In [None]:
# default_exp team_strength

# Team strength

In [None]:
#hide
from nbdev.showdoc import *

In [None]:
import os
import dotenv

In [None]:
#export
import abc
import collections
import datetime as dt
import functools
import itertools

import mezzala
import numpy as np

import wingback.db

In [None]:
dotenv.load_dotenv()

wingback.db.queries.connect('postgresql://{user}:{password}@{host}:{port}/{database}'.format(
    host=os.environ['DB_HOST'],
    user=os.environ['DB_USER'],
    password=os.environ['DB_PASS'],
    database=os.environ['DB_NAME'],
    port=os.environ['DB_PORT'],
))

In [None]:
#export


class ModelABC:
    @abc.abstractmethod
    def fetch_data(self, league_ids, date):
        training_data = ...  # e.g. matches up-to, not including `date`
        return training_data
    
    @abc.abstractmethod
    def fit(self, data):
        return self
    
    @abc.abstractmethod
    def predict(self, data):
        predictions = ...
        return predictions
    
    @abc.abstractmethod
    def to_dict(self):
        return ...

In [None]:
#export


class Benchmark(ModelABC):
    """
    A benchmark model that gives the same predictions for every match.
    
    This prediction is simply an average of the observed scoreline frequency 
    within the training data.
    """
    
    def __init__(self, time_window=360):
        self._time_window = time_window
        
        self._data = None
    
    @property
    def time_window(self):
        return dt.timedelta(days=self._time_window)
    
    def fetch_data(self, league_ids, date):
        training_data = wingback.db.queries.fetch_matches(
            start=date-self.time_window, 
            end=date, 
            league_ids=league_ids,
            season_ids=[None]
        )
        
        return list(training_data)
    
    def fit(self, data):
        counts = collections.Counter((x['home_goals'], x['away_goals']) for x in data)
        self._data = [
            mezzala.ScorelinePrediction(
                home_goals=hg,
                away_goals=ag,
                probability=count/len(data)
            )
            for (hg, ag), count in counts.items()
        ]
        return self
    
    def predict(self, data):
        # Just make the same prediction for every match
        return [self._data]*len(data)
    
    def to_dict(self):
        return {
            'time_window': self._time_window
        }

In [None]:
benchmark_model = Benchmark()
target_date = dt.datetime(2021, 5, 12).date()

train = benchmark_model.fetch_data(
    league_ids=[1],
    date=target_date
)
benchmark_model.fit(train)

test = list(wingback.db.queries.fetch_matches(
    start=target_date,
    end=target_date+dt.timedelta(days=1), 
    league_ids=[1],
    season_ids=[None]
))

predictions = benchmark_model.predict(test)

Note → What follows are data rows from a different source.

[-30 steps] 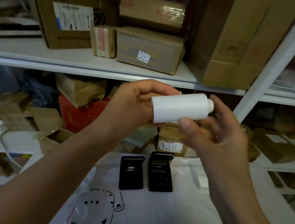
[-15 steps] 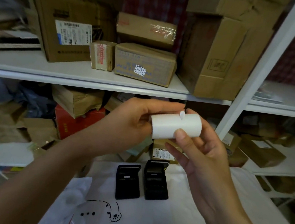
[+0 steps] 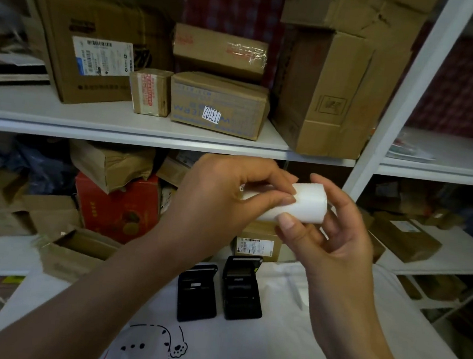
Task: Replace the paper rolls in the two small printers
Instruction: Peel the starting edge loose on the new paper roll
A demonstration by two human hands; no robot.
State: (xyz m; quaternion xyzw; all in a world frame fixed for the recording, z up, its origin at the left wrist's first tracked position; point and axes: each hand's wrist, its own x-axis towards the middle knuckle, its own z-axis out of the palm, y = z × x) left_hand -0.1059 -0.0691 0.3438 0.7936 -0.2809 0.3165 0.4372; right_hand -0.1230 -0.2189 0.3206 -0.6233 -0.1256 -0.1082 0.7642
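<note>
Two hands meet in your head view on one white paper roll (image 3: 305,203), held in the air above the worktop (image 3: 287,350); your left hand (image 3: 222,203) curls over the roll's left part, its fingers (image 3: 282,198) pinching the paper on the near face, so that grip is clamped on the roll; your right hand (image 3: 339,230) cups the roll's right end from below and behind, thumb pressed to the lower front edge, its grip likewise closed on the roll; the roll lies roughly level, slightly tilted. Below your hands two small black printers stand side by side on the white cloth of the worktop, close but apart; the left printer (image 3: 197,293) and the right printer (image 3: 242,289) both have their lids raised. Behind them a white shelf (image 3: 121,119) carries brown cardboard boxes (image 3: 218,104); a red box (image 3: 117,206) sits on the lower shelf among crumpled cartons.
</note>
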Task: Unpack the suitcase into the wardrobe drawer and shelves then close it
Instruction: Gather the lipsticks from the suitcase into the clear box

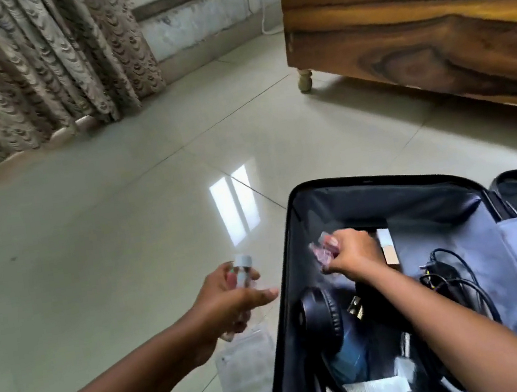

print(f'Home team: {test[0]["home_team"]}')
print(f'Away team: {test[0]["away_team"]}')
for outcome, prediction in mezzala.scorelines_to_outcomes(predictions[0]).items():
    print(f'{outcome.value.ljust(9)}: {prediction.probability:0.2f}')

Home team: Chelsea
Away team: Arsenal
Home win : 0.39
Draw     : 0.23
Away win : 0.38


In [None]:
#exporti


def encode_parameter_key(key):
    if isinstance(key, mezzala.OffenceParameterKey):
        return ('Offence', key.label)
    if isinstance(key, mezzala.DefenceParameterKey):
        return ('Defence', key.label)
    if isinstance(key, mezzala.ParameterKey):
        return key.label
    return key


def decode_parameter_key(key):
    if isinstance(key, str):
        return mezzala.ParameterKey(key)
    if isinstance(key, list):
        off_def, label = key
        if off_def == 'Offence':
            return mezzala.OffenceParameterKey(label)
        if off_def == 'Defence':
            return mezzala.DefenceParameterKey(label)

In [None]:
#exporti


def init_model(weight, params=None):
    base_adapter = mezzala.KeyAdapter(
        home_goals='home_goals',
        away_goals='away_goals',
        home_team='home_team_id',  # Might be nicer to do a tuple of (ID, name)?
        away_team='away_team_id',
    )
    model = mezzala.DixonColes(
        adapter=mezzala.LumpedAdapter(
            base_adapter,
            home_team=('Other team', 5),
            away_team=('Other team', 5),
        ),
        blocks=[
            mezzala.blocks.BaseRate(),
            mezzala.blocks.TeamStrength(),
            mezzala.blocks.HomeAdvantage(),
            mezzala.blocks.ConstantBlock(
                mezzala.OffenceParameterKey('Other team'),
                mezzala.DefenceParameterKey('Other team')
            ),
        ],
        weight=weight,
        params=params
    )
    
    return model

In [None]:
#export


class DCGoals(ModelABC):
    def __init__(self, time_window=360, epsilon=-0.0065, params=None):
        self._time_window = time_window
        self._epsilon = epsilon
        
        # Create the model
        self._model = init_model(
            weight=mezzala.weights.ExponentialWeight(
                epsilon=epsilon,  
                key=lambda x: x['days_ago']
            ),
            params=params
        )
    
    @property
    def time_window(self):
        return dt.timedelta(days=self._time_window)
    
    def fetch_data(self, league_ids, date):
        training_data = wingback.db.queries.fetch_matches(
            start=date-self.time_window, 
            end=date, 
            league_ids=league_ids,
            season_ids=[None]
        )
       
        return list(training_data)
    
    def fit(self, data):
        self._model.adapter.fit(data)
        self._model.fit(data)
        return self
    
    def predict(self, data):
        predictions = self._model.predict(data)
        return predictions
    
    def to_dict(self):
        return {
            'time_window': self._time_window,
            'epsilon': self._epsilon,
            'params': [
                (encode_parameter_key(k), v if not np.isnan(v) else None)
                for k, v in self._model.params.items()
            ]
        }

In [None]:
dc_model = DCGoals()

train = dc_model.fetch_data(
    league_ids=[1],
    date=target_date
)

dc_model.fit(train)

predictions = dc_model.predict(test)

print(f'Home team: {test[0]["home_team"]}')
print(f'Away team: {test[0]["away_team"]}')
for outcome, prediction in mezzala.scorelines_to_outcomes(predictions[0]).items():
    print(f'{outcome.value.ljust(9)}: {prediction.probability:0.2f}')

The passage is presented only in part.